THE TASK ->
Reproduce exactly the lines below from the one containing "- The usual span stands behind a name" through the one containing "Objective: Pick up", including both, and nothing else.

[Collected data entries]
------------------------

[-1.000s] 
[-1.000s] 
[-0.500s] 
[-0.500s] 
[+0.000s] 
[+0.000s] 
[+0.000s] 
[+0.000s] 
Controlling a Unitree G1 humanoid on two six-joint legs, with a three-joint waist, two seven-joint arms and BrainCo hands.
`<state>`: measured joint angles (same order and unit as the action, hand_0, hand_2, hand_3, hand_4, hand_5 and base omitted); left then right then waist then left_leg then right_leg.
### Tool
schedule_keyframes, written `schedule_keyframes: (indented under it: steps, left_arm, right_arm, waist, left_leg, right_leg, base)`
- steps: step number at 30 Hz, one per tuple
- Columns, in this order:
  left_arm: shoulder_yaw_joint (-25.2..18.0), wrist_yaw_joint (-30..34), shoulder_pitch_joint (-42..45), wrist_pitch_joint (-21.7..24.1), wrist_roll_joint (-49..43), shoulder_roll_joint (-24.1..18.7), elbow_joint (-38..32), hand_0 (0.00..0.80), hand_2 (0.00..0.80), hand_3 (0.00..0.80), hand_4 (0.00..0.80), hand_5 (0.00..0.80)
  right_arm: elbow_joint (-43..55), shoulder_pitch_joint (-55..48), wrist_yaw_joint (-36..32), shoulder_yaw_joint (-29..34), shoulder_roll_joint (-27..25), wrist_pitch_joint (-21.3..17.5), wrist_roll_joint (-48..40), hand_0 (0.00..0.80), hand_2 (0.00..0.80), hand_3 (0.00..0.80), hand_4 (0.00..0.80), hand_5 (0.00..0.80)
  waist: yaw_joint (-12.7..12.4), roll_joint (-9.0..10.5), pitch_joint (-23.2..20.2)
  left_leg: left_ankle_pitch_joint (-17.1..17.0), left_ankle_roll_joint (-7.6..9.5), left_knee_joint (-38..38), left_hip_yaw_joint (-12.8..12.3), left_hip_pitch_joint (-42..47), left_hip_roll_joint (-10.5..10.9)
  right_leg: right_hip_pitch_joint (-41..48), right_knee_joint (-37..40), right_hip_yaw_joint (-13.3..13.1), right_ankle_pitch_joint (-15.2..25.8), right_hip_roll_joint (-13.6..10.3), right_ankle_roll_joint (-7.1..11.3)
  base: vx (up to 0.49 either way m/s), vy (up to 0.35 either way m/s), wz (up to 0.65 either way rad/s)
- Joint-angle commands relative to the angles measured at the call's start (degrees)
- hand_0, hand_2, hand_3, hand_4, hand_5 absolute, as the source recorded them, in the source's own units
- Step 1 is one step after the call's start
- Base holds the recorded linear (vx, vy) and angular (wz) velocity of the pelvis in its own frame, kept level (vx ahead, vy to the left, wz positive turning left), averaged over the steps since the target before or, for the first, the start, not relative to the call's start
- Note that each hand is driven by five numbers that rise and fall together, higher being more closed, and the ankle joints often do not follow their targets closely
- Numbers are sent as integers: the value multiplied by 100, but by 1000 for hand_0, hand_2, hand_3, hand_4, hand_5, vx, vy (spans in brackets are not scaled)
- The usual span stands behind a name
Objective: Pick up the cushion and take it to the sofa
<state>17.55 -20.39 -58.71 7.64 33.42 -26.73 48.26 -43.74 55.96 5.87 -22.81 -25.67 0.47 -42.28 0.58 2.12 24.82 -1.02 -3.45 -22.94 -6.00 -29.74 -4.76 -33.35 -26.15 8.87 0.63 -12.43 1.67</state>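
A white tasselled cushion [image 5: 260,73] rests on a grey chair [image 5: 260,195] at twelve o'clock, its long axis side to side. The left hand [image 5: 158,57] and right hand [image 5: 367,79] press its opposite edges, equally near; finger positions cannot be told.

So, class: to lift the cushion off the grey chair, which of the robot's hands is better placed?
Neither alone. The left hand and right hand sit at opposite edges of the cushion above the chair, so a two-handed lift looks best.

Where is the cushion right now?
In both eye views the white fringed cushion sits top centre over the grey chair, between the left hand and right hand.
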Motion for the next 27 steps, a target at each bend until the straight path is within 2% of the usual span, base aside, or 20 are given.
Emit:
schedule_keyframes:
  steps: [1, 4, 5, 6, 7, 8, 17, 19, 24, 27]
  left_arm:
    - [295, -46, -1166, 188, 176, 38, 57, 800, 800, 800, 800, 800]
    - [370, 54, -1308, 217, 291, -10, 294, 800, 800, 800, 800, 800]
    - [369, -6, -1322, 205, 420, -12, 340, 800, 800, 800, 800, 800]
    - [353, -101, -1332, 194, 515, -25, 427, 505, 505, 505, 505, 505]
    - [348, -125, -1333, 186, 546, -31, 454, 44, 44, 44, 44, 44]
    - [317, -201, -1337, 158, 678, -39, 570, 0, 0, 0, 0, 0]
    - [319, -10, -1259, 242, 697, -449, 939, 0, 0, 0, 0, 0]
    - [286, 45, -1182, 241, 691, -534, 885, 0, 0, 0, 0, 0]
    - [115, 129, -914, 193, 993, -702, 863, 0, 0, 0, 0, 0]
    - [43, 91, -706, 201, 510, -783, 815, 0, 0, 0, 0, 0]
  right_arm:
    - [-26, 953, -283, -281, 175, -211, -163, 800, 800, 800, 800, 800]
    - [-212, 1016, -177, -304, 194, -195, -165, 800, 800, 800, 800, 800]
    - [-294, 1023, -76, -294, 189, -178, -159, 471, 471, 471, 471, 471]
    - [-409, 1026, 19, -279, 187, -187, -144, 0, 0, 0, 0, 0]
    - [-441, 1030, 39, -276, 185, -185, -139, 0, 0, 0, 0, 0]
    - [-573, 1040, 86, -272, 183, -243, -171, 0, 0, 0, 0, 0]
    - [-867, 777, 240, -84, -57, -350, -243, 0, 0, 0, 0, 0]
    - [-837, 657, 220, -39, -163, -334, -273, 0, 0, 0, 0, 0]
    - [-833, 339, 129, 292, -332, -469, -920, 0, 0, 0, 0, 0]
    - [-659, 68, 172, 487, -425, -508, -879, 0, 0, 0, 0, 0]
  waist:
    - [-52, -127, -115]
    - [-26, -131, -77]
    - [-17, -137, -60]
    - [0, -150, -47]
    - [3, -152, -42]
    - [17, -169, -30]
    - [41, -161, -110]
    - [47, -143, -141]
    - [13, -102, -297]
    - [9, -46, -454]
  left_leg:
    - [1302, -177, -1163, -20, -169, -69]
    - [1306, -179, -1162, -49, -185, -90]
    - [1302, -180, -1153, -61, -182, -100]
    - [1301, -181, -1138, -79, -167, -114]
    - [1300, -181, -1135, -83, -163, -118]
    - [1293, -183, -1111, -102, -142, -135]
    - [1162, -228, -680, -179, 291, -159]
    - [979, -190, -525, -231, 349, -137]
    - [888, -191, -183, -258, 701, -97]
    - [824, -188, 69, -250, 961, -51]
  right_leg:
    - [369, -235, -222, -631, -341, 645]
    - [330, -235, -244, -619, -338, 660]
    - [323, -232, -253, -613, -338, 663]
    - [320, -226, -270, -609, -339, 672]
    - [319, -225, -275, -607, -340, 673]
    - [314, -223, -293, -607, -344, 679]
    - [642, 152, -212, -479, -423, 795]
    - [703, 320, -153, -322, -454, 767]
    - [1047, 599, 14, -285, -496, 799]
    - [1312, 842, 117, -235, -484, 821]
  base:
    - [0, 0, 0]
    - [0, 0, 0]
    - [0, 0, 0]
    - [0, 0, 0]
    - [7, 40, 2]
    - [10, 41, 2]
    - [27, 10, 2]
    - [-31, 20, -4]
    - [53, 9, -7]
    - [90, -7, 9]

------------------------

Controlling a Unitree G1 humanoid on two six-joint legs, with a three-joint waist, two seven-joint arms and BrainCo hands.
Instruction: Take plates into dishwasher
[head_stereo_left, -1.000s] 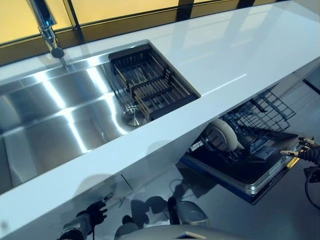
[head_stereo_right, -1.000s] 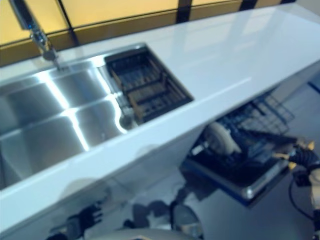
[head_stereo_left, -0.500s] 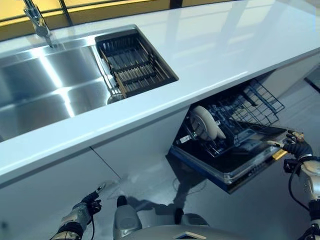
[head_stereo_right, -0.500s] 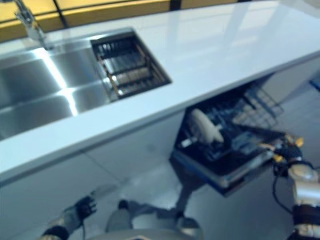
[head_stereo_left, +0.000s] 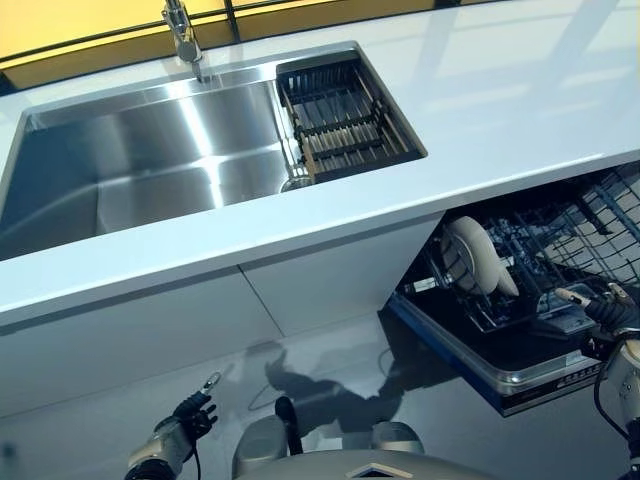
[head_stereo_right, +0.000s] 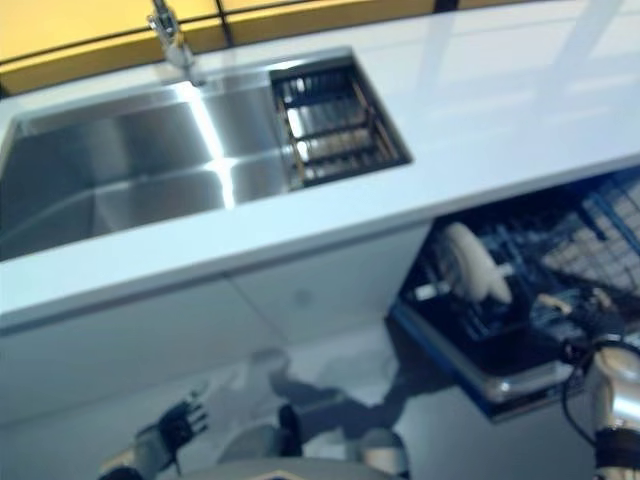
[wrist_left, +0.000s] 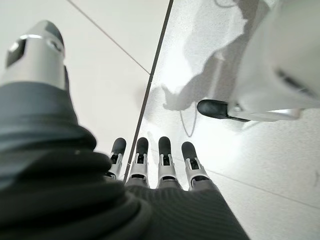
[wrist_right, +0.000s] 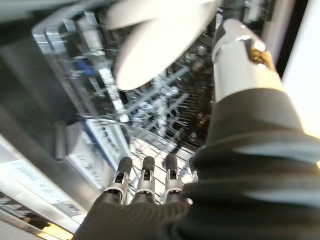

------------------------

SOLUTION TO THE PROBLEM ->
- The usual span stands behind a name
Objective: Pick up the cushion and take it to the sofa

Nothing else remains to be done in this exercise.